### DIRECTIONS
Retype the lines below exactly, but only those from the line that has "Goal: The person" through the line that has "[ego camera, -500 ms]". Omit every picture.

(Collection entries)
------------------------------------------------

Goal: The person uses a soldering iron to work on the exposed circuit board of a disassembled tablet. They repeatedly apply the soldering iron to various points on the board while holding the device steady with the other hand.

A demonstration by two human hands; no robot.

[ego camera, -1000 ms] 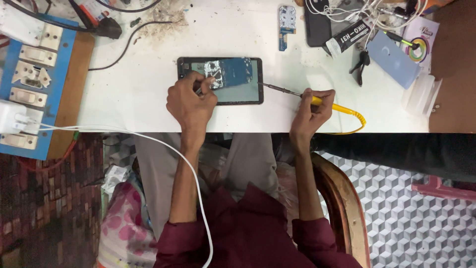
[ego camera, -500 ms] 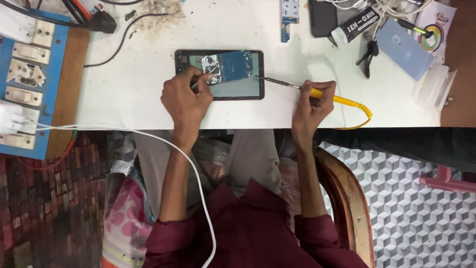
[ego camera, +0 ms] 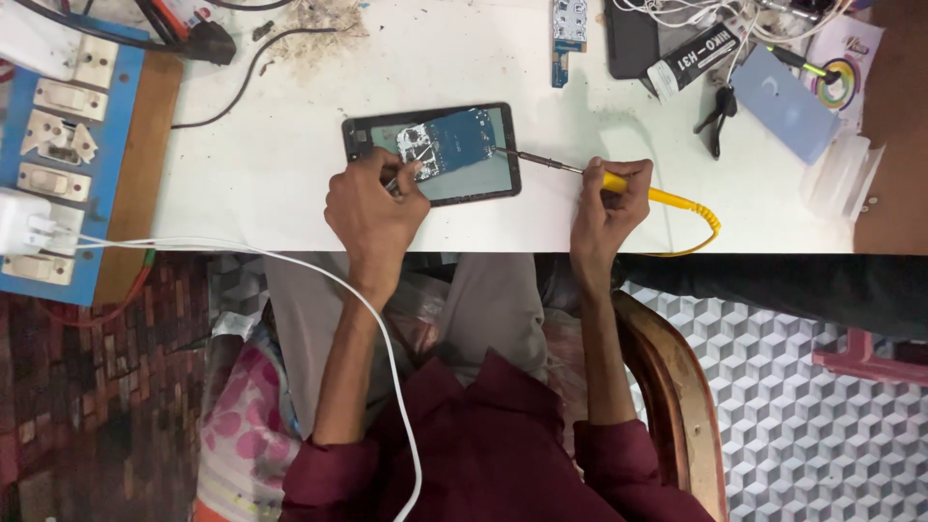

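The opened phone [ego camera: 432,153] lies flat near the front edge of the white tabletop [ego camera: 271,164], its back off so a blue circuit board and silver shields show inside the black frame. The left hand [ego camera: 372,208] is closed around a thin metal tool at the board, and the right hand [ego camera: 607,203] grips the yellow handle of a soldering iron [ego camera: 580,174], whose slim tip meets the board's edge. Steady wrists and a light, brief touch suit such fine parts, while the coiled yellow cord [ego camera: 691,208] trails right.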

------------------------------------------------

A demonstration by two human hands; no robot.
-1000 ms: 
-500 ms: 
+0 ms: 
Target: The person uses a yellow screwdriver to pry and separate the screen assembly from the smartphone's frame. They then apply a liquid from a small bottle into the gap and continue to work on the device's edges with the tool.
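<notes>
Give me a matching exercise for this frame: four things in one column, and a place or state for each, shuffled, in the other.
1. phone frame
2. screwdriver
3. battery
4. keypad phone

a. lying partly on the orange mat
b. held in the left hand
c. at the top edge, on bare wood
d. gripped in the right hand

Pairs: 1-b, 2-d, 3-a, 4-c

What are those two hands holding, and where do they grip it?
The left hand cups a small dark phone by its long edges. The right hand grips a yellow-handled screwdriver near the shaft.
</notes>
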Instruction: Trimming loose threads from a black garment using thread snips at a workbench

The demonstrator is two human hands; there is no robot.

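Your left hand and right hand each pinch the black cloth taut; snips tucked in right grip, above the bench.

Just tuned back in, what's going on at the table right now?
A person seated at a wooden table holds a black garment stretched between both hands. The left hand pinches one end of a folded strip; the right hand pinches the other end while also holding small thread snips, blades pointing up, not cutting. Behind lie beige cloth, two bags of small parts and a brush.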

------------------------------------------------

### WRITTEN ANSWER
Goal: The person uses a soldering iron to work on the exposed circuit board of a disassembled tablet. They repeatedly apply the soldering iron to various points on the board while holding the device steady with the other hand.

A demonstration by two human hands; no robot.

[ego camera, -1000 ms] 
[ego camera, -500 ms] 

The response to the exercise is now finished.